王子の噂
私のクローゼットには、一目で見渡せる程度の服しか入っていない。
仕事で使っている上下三着ずつの普段着と、簡素なワンピースが二着。うち一着の青いワンピースは、何とか舞踏会でも見れなくはないもののように思われた。
そのワンピースを取り出して、虫食いやほつれがないことだけを確認し、クローゼットに戻す。
「……これで、明日の夜の準備は完了っと」
図らずも、家を出るまでに時間ができた。せっかくなので、今後身を立てるため必要な薬草を、迷いの森に調達しに行くことにする。
梯子を降りて養父の娘、アリエッタの部屋の前を通ると、アリエッタの金切り声が聞こえて来た。
「ああ、王子様に見初められるチャンスだわ! 明日のドレスは、どれにしようかしら。ネックレスの宝石は、ドレスの色に合わせないと……。こんなに急な御触れだなんて、時間がないわ!」
養母の声も漏れ聞こえて来た。
「アリエッタなら、王子様の目に留まるのも夢ではなくってよ!
このレースがたっぷりあしらわれた絹のドレスはどう? これに合うネックレスは……」
普段は私のことにやけに細かな指摘をしてくる養母と義妹だけれど、これほど興奮していれば、私の家出の準備にも気付くまい。
私は一人頷くと、玄関の扉を開けて迷いの森の方角に向かった。
と、家を出てすぐに、
「ローザ!」
と聞き慣れた高めの可愛らしい声が聞こえた。ニ軒隣に住む友人のエレナだ。エレナは頬を上気させて私に近寄った。

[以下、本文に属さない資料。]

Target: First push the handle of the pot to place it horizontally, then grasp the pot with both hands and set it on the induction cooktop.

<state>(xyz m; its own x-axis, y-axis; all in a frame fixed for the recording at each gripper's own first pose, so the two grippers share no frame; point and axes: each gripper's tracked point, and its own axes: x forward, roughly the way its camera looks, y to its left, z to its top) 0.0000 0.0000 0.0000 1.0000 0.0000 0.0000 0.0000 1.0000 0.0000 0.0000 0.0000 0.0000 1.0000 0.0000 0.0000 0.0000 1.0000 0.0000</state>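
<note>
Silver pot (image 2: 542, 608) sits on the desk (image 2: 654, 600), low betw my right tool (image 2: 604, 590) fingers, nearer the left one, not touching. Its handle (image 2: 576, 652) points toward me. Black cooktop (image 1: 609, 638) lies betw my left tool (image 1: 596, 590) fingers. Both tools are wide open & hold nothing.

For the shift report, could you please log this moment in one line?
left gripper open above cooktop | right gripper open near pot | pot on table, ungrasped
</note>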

「ねぇ、ローザも聞いているわよね! アーディン王子の結婚相手を探す舞踏会のこと。ローザもこれから準備をするために、買い物にでも行くところ?」
私は首を横に振った。
「私は薬草を取りに、迷いの森に行くところよ」
私の返事を聞いたエレナは、呆れたように口を開いた。
「相変わらずねぇ、ローザは。……今、国中がこの話題で持ちきりよ。それに、考えてもみてよ。この国の未婚の女性、全員に舞踏会に参加しろってことの意味、わかる? ……普通は、高位貴族のお嬢様にしか、王子様のお相手になるチャンスはないじゃない。けど、これは逆に、身分が高くて既に王子様のお知り合いの女性以外から結婚相手が選ばれる、そういう可能性もあるんじゃないかって。
……王子様は誰かを探してるって噂もあるわ。あのアーディン様を間近で見れるだけでも、凄く貴重よ! それはそれは整った美しいお顔立ちをしていらっしゃるのよ。舞踏会でお城に入る機会だって滅多にないし、楽しみね!」
私はエレナの顔を見つめ、曖昧に微笑んだ。
「そういう話に詳しいのね、エレナは。……そうね、お城に入る機会なんて、なかなかないわよね」
どちらかというと、着飾った女性たちの中で、質素なワンピースで行くほかない自分には憂鬱でしかないのだけれど、きっと妙齢の女性たちは、明日の夜の舞踏会に浮き足立っているのだろう。
そして、街に行くというエレナと手を振って別れ、私は迷いの森へと出掛けた。迷いの森では希少種の薬草の群生地を見つけ、私はほくほくしながら家に帰った。